Unfortunately, more investments are needed to develop additional storage projects. In fact, it is estimated that the potential storage capacity of CCUS projects under all stages, including early development, can reach around 360 MMt of CO2 which is still less than 25% of the required capacity for a net-zero scenario (Global Status of CCS 2023). CCUS will be useful in projects with EOR objectives. In such a case, extra oil is recovered, and a significant portion of the injected CO2 is stored. However, in the case of saline aquifers and depleted gas reservoirs, the economics will be different. Therefore, another challenge with subsurface CCUS is the critical need for supporting governmental policies to ensure economic viability of this method.
Carbon taxing is pivotal in facilitating the implementation and economic viability of CCUS projects. Recently, the U.S. government announced an increase in the 45Q Tax Credit from $50 to $85 per ton of CO2 sequestered (The White House 2023). The 45Q Tax Credit is a federal incentive designed to promote the capture and storage of carbon dioxide by providing a financial reward for each ton of CO2 permanently stored underground or used in enhanced oil recovery (IEA 2023). This tax credit encourages gas-fired power plants, cement, steel, hydrogen, and petrochemical facilities to integrate CCUS technologies into their operations. Although the U.S. tax credit may not directly influence every company exploring CCUS, it plays a critical role in demonstrating the technology's commercial viability. By increasing financial incentives, the policy enhances the confidence of both developers and investors, thereby accelerating the adoption of CCUS.

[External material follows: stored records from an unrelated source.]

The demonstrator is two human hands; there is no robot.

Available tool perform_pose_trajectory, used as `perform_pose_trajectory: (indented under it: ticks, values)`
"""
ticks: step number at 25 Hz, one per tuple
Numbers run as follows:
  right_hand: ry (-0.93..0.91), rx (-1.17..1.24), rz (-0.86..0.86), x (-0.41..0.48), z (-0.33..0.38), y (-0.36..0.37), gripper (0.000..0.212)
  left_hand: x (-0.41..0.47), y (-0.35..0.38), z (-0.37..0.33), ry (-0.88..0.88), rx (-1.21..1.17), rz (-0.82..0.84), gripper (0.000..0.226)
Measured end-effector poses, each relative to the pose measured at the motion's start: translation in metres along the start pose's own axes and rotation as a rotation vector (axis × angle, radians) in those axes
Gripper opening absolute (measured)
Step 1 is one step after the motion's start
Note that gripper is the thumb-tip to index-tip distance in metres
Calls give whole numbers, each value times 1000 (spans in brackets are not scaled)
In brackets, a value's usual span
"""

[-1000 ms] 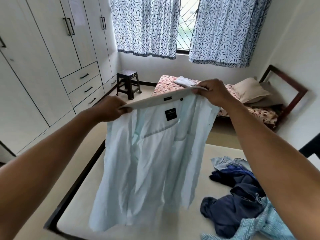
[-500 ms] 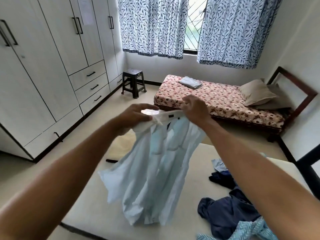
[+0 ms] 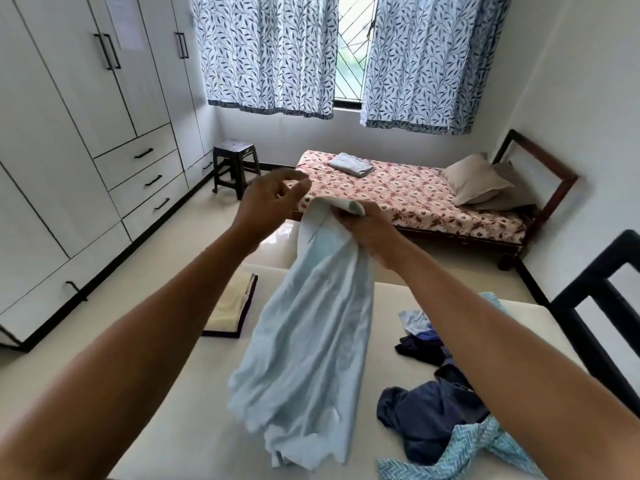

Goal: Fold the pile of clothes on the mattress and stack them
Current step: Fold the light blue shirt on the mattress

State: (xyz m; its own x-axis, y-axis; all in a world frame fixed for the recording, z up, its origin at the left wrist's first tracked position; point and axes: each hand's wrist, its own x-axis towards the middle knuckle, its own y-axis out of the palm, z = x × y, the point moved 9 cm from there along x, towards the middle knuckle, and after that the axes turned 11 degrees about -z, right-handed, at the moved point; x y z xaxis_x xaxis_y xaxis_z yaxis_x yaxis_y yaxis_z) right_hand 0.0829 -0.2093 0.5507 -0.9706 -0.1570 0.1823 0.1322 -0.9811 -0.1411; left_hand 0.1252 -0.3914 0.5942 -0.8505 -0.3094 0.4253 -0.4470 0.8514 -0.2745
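Right fingers (image 3: 348,221): curled tight round the collar of the pale blue shirt (image 3: 311,323), and the bunched collar sticks out above the knuckles of the right hand (image 3: 372,237).
Left fingers (image 3: 294,180): spread loose and holding nothing, blurred, just left of the collar and not touching it. The left hand (image 3: 266,204) hovers at about the collar's height.
Shirt's place: it hangs from the right hand alone, between the two forearms and over the near mattress (image 3: 194,403). I cannot tell if the hem touches the mattress.
Change: half a second ago both hands held the collar, and now the left hand is off it. A second ago the shirt was stretched wide between the hands, and now it is gathered into a narrow drape.
Direction: the collar is up and the hem is down. The long axis is close to upright, leaning a little to the lower left.
Pile of clothes (image 3: 429,410): on the mattress to the right of the shirt, under the right forearm. It is dark blue garments with a teal patterned piece (image 3: 467,452) nearest.
Beyond: a bed (image 3: 415,199) with a patterned sheet stands under the window.
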Motion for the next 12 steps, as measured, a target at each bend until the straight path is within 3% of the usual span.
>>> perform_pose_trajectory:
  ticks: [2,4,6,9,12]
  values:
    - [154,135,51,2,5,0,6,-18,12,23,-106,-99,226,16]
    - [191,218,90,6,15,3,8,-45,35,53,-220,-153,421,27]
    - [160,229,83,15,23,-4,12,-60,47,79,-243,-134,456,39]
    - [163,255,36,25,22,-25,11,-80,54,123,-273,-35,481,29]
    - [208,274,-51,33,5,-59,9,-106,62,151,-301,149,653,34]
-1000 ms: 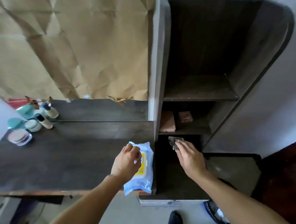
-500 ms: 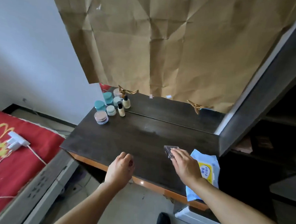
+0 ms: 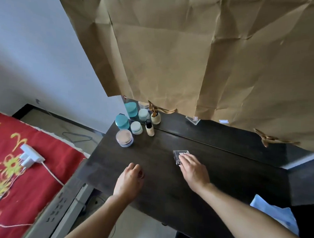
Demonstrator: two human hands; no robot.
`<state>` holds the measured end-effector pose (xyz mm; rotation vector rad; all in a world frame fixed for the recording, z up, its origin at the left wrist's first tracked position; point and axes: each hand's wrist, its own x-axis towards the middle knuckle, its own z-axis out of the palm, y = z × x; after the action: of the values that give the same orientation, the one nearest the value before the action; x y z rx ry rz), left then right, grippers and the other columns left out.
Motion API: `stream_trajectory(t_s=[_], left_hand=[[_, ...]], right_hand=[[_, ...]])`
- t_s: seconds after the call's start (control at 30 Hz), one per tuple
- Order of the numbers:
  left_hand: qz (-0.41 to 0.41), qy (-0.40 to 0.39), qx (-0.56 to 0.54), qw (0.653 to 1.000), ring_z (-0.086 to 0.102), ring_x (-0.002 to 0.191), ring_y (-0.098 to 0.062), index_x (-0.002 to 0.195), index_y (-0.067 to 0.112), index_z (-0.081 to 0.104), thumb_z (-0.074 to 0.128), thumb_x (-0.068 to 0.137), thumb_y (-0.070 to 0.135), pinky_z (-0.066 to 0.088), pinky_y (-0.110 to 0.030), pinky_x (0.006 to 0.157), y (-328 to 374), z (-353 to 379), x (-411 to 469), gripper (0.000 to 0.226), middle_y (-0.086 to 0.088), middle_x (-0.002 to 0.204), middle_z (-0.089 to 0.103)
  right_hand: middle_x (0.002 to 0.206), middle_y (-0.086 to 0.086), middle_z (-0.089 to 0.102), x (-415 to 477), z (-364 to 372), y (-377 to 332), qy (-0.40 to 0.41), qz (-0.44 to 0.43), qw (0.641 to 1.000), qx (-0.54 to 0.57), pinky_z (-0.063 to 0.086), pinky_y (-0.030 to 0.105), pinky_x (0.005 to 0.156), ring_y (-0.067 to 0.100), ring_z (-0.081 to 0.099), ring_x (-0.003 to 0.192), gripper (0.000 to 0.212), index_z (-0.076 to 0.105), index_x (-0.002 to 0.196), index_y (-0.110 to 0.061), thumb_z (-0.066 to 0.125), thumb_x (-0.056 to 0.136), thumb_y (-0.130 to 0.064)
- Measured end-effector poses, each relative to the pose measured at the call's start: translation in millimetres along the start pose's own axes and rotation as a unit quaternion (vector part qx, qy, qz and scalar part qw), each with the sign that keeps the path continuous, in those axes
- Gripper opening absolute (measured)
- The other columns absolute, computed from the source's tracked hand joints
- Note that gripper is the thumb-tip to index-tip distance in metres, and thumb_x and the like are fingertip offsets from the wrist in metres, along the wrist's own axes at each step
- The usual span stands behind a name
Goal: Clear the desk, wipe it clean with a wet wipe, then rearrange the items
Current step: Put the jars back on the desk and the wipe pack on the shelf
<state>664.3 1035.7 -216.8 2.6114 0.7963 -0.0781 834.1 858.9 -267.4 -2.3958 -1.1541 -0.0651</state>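
Note:
The dark wooden desk [image 3: 222, 180] fills the middle of the view. My right hand [image 3: 193, 169] holds a small clear plastic case [image 3: 180, 153] down on the desk top, its fingers lying over the near half of the case. My left hand [image 3: 130, 179] hovers over the desk's front left part, fingers loosely curled and holding nothing. A blue wet wipe pack [image 3: 273, 212] lies at the desk's right end, partly hidden by my right forearm.
Cosmetics cluster at the desk's back left corner: a teal jar [image 3: 122, 121], a pale jar [image 3: 136, 127], a foundation bottle [image 3: 149, 129], a round powder compact [image 3: 124, 138]. Brown paper [image 3: 193, 56] covers the mirror. A red bed [image 3: 11, 174] with a white charger [image 3: 30, 155] lies left; a dark shelf unit [image 3: 306, 181] stands right.
My right hand carried the clear case from the shelf leftward and lowered it to the middle of the desk. My left hand let go of the wipe pack and moved left.

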Motion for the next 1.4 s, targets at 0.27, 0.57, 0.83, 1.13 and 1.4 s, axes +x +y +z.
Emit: stream_trajectory(t_s=[0.27, 0.57, 0.83, 1.13, 1.4], left_hand=[[0.044, -0.055, 0.015, 0.997, 0.056, 0.085, -0.029, 0.094, 0.01, 0.056, 0.06, 0.084, 0.022, 0.048, -0.039, 0.071, -26.8, -1.8, 79.7, 0.016, -0.006, 0.097, 0.049], [0.174, -0.132, 0.074, 0.973, 0.053, 0.103, -0.025, 0.107, 0.015, 0.053, 0.045, 0.096, 0.025, 0.049, -0.039, 0.081, -43.5, 9.1, 176.7, 0.017, -0.004, 0.111, 0.049], [0.219, -0.171, 0.103, 0.955, 0.05, 0.109, -0.024, 0.113, 0.015, 0.05, 0.046, 0.095, 0.021, 0.045, -0.036, 0.084, -57.1, 19.1, 199.5, 0.02, -0.005, 0.115, 0.046], [0.278, -0.098, 0.106, 0.949, 0.054, 0.105, -0.027, 0.114, 0.014, 0.058, 0.055, 0.088, 0.025, 0.051, -0.04, 0.078, -29.2, -7.2, 177.3, 0.028, -0.006, 0.116, 0.054], [0.334, -0.103, 0.068, 0.935, 0.059, 0.101, -0.027, 0.097, 0.014, 0.061, 0.051, 0.086, 0.02, 0.048, -0.04, 0.073, 74.2, 9.2, 84.2, 0.016, -0.005, 0.101, 0.061]], right_hand=[[0.114, 0.006, 0.068, 44.5, 41.8, -17.1, -0.013, 0.029, 0.999, -0.013, 0.06, 0.034, 0.062, 0.023, 0.064, 0.108, 0.039, 0.069, 0.102, -0.008, 0.081, 0.066, -0.008], [0.111, -0.002, 0.061, 88.1, 84.5, -46.6, -0.037, 0.107, 0.992, -0.052, 0.055, 0.034, 0.075, 0.02, 0.056, 0.108, 0.04, 0.065, 0.103, -0.017, 0.078, 0.065, -0.017], [0.118, 0.0, 0.059, 93.4, 101.4, -50.9, -0.049, 0.148, 0.986, -0.054, 0.058, 0.03, 0.072, 0.018, 0.05, 0.116, 0.035, 0.066, 0.102, -0.015, 0.078, 0.069, -0.016], [0.116, 0.0, 0.061, 49.1, 54.0, -38.9, -0.012, 0.185, 0.979, -0.079, 0.057, 0.031, 0.069, 0.018, 0.059, 0.107, 0.031, 0.067, 0.105, -0.018, 0.073, 0.074, -0.022], [0.103, -0.007, 0.063, -80.2, -34.9, -9.9, 0.046, 0.267, 0.955, -0.124, 0.054, 0.027, 0.052, 0.014, 0.064, 0.09, 0.027, 0.067, 0.094, -0.022, 0.077, 0.069, -0.023]])
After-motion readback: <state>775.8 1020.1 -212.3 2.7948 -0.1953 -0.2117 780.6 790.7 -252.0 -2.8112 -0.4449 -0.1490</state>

In contrast, the UK government has committed up to £20 billion to establish a robust CCUS sector within the country (Department of Energy Security and Net Zero 2023). This substantial financial commitment underscores the importance of government support in the successful deployment of CCUS technologies. Comprehensive policies and significant investments are essential to create a competitive market for CCUS, ensuring these projects are sustainable and contribute effectively to the transition to a low-carbon economy. Overall, government initiatives, such as tax credits and direct investments, are instrumental in fostering the growth of CCUS. These measures not only incentivize industries to adopt innovative technologies but also provide the necessary financial backing to make such projects economically viable. Through these efforts, both the U.S. and UK governments are paving the way for a cleaner, more sustainable future by promoting the large-scale implementation of CCUS technologies.
CONVERSION OF CO2 INTO OTHER MATERIALS
The conversion of CO2 into other useful commercially viable materials is a promising NZE transition route. In the year 2020, research estimated that around 6% of the CO2 emitted worldwide is diverted towards chemicals and materials manufacturing (National Academy of Sciences, Engineering and Medicine 2019). Other literature estimates that 10% of the emitted CO2 can be used with most of it in producing CO2-based fuels (Chauvy and De Weireld 2020).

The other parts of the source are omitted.